首先，我們先看下國家為什么要起草《數安法》，以下引用官方的起草說明：

按照黨中央部署和貫徹落實總體國家安全觀的要求，制定一部數據安全領域的基礎性法律十分必要：

• 一是，數據是國家基礎性戰略資源，沒有數據安全就沒有國家安全。因此，應當按照總體國家安全觀的要求，通過立法加強數據安全保護，提升國家數據安全保障能力，有效應對數據這一非傳統領域的國家安全風險與挑戰，切實維護國家主權、安全和發展利益。
• 二是，當前，各類數據的擁有主體多樣，處理活動復雜，安全風險加大，必須通過立法建立健全各項制度措施，切實加強數據安全保護，維護公民、組織的合法權益。
• 三是，發揮數據的基礎資源作用和創新引擎作用，加快形成以創新為主要引領和支撐的數字經濟，更好服務我國經濟社會發展，必須通過立法規范數據活動，完善數據安全治理體系，以安全保發展、以發展促安全。
• 四是，為適應電子政務發展的需要，提升政府決策、管理、服務的科學性和效率，應當通過立法明確政務數據安全管理制度和開放利用規則，大力推進政務數據資源開放和開發利用。

起草工作的重點：

• 一是，把握正確政治方向，貫徹落實總體國家安全觀，堅持黨對數據安全工作的領導。
• 二是，立足數據安全工作實際，著力解決數據安全領域突出問題，同時堅持包容審慎原則，鼓勵和促進數據依法合理有效利用。
• 三是，數據安全法作為數據領域的基礎性法律，重點是確立數據安全保護管理各項基本制度，并與網絡安全法、正在制定的個人信息保護法等做好銜接。

據了解，一些與《數安法》相關的法規、制度、標準都已在路上了，比如：《個人信息保護法》(起草中)、《App違法違規收集使用個人信息行為認定方法》、 《信息安全技術 個人信息安全規范》、 《數據安全管理辦法》(征求意見稿)、《個人信息出境安全評估辦法》(征求意見稿)等等。

1.1 法律地位

不難看出，《數安法》最核心的目的其實是堅持總體國家安全觀，保證國家安全(草案第4條，維護數據安全，應當堅持總體國家安全觀，建立健全數據安全治理體系，提高數據安全保障能力)，這點也是貼合《國家安全法》第三條的要求，即國家安全工作應當堅持總體國家安全觀，以人民安全為宗旨，以政治安全為根本，以經濟安全為基礎，以軍事、文化、社會安全為保障，以促進國際安全為依托，維護各領域國家安全，構建國家安全體系，走中國特色國家安全道路。目前歐盟的《GDPR》、美國的《Cloud》法案和CCPA都已明確國家對數據的控制權限，而在這方面我國仍處于被動局面。所以，我們明確如何保障數據安全很有必要。

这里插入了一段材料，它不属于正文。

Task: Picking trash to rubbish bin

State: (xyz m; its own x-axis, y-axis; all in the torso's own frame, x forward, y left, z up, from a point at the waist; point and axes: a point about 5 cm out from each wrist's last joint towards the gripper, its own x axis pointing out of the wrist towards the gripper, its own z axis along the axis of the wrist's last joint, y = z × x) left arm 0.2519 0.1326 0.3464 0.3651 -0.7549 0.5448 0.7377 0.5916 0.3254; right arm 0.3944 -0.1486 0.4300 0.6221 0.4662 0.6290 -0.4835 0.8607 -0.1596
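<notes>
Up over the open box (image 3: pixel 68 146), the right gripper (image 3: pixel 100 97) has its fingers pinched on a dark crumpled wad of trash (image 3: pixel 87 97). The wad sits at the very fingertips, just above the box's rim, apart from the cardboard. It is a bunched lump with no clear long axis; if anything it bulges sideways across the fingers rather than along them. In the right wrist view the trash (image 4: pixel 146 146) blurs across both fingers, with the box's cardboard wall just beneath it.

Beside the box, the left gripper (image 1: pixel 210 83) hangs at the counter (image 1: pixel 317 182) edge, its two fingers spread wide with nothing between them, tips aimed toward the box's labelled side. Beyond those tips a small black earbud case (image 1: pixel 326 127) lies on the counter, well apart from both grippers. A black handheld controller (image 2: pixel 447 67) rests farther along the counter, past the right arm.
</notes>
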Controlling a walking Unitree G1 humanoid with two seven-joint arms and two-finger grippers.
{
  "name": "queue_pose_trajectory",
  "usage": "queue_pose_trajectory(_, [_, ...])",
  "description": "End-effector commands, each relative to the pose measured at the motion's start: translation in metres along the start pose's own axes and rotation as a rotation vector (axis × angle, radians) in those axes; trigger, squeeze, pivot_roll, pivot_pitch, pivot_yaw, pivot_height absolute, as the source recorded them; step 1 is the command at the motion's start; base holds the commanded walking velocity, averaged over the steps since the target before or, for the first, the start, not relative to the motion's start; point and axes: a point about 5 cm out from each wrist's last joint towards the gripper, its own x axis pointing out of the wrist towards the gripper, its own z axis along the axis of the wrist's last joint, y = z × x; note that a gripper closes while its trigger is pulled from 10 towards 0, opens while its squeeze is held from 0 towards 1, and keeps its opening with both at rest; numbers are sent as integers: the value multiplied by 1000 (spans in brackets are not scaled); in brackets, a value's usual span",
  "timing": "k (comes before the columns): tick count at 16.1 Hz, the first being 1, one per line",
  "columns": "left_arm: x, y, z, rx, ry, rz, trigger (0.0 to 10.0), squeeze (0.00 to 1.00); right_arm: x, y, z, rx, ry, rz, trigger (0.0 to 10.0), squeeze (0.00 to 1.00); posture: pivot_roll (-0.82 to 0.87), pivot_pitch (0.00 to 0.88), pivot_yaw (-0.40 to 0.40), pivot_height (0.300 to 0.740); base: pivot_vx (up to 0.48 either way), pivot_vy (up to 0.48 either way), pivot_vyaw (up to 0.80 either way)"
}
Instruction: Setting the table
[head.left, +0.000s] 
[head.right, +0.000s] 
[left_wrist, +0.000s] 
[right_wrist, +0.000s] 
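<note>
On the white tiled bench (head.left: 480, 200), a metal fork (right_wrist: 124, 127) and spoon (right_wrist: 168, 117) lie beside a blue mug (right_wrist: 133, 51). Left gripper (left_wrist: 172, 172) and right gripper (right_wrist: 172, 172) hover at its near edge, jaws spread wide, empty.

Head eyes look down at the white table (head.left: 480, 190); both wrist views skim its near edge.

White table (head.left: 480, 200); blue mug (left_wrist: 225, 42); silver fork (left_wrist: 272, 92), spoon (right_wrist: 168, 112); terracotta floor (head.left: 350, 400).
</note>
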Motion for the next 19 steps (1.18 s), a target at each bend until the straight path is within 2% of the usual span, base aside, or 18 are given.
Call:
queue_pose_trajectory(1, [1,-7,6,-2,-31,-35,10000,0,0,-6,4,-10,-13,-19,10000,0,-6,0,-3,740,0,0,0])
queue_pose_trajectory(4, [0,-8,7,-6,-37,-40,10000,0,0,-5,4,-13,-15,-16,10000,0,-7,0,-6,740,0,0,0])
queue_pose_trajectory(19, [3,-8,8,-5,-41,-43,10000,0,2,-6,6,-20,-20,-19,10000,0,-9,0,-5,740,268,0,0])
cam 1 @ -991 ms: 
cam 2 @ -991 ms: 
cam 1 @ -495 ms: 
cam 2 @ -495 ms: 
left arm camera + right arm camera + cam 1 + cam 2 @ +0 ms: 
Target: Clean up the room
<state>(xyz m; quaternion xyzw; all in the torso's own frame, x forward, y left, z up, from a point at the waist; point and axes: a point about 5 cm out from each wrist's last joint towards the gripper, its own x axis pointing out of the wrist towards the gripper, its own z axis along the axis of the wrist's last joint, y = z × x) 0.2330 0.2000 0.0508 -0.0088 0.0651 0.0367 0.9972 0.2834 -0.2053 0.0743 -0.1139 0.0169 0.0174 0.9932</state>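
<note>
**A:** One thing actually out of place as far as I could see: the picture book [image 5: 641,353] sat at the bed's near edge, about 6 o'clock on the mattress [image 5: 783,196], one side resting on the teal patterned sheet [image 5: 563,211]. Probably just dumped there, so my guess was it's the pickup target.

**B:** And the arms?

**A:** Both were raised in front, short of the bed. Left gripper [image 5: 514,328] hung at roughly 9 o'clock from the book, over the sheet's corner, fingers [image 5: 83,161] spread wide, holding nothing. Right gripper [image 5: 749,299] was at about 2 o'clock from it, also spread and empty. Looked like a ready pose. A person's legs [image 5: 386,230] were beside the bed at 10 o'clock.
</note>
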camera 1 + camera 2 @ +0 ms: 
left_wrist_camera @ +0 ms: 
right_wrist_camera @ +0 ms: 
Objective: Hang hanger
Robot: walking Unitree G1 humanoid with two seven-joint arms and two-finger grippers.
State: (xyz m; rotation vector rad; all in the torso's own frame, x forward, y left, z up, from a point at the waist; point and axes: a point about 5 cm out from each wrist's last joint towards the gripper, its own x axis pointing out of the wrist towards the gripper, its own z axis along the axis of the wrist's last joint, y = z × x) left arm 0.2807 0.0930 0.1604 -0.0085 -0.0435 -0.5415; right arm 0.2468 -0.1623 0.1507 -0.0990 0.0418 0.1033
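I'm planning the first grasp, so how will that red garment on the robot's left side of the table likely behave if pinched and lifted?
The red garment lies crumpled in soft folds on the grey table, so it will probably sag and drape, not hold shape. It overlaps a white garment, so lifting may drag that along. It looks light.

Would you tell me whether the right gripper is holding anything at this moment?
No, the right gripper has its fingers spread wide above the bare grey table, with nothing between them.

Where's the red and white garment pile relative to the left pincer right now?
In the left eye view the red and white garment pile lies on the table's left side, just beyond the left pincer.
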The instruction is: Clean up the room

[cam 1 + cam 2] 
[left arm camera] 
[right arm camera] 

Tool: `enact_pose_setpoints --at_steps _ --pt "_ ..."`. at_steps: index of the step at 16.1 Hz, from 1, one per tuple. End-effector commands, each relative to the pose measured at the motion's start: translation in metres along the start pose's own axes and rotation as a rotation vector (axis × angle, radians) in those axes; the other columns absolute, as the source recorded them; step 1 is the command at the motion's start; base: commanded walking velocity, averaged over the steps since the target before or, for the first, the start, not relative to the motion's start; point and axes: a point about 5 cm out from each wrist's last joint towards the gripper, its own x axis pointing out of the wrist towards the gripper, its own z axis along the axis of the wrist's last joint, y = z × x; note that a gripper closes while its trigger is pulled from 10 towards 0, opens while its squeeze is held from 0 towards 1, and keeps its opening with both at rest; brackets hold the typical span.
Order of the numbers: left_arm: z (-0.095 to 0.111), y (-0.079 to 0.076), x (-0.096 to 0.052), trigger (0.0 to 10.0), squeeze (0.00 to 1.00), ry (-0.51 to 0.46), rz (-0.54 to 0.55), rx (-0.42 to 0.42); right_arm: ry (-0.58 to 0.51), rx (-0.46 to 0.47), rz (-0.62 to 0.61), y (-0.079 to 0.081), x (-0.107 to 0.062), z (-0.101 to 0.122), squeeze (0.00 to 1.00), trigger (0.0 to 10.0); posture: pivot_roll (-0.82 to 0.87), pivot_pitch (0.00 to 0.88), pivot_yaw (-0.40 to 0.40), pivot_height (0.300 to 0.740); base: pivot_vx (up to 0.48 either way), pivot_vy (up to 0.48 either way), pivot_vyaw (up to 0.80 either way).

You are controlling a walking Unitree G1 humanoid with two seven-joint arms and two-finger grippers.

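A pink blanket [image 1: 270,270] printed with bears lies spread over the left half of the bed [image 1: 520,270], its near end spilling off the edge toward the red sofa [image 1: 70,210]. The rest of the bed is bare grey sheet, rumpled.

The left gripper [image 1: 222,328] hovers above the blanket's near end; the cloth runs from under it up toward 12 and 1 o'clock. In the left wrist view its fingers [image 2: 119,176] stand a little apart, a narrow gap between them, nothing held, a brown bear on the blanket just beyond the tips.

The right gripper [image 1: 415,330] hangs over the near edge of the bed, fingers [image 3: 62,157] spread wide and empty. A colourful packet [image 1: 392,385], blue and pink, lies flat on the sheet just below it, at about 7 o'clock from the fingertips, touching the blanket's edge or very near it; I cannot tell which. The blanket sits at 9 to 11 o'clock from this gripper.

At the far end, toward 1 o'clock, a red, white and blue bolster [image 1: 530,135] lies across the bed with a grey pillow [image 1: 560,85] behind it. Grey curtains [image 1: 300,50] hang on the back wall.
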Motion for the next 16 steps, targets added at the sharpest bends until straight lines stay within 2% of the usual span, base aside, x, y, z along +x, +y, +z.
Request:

那么，《數安法》在法律體系中的地位是怎樣的呢?據了解，一些法學界人事的看法是，其次于《國家安全法》，高于《網絡安全法》和《個人信息保護法》，不過官方并未表態，只是目前一些人的觀點。

1.2 聚焦重點

《數安法》主要解決的就是數據安全的問題，這其中就包括了數據、安全兩個概念。

數據

無論國內還是國外，對于數據的管理，首先就必須明確數據的定義和對其擁有的權利，通常數據一般包括重要數據、敏感數據、個人數據、其他數據等分類。《數安法》第三條指出：本法所稱數據，是指任何以電子或者非電子形式對信息的記錄。如果套用《網絡安全法》第七十六條對網絡數據的定義，可以看出《數安法》中的數據包括網絡數據和非網絡數據。

關于重要數據，有消息稱：國家正在制定有關重要數據定義的指南標準。關于重要數據的概念，數安法并沒有提到。《數據安全管理辦法》(征求意見稿)第38條對于重要數據有定義可以參考。其指出重要數據，是指一旦泄露可能直接影響國家安全、經濟安全、社會穩定、公共健康和安全的數據，如未公開的政府信息，大面積人口、基因健康、地理、礦產資源等。重要數據一般不包括企業生產經營和內部管理信息、個人信息等。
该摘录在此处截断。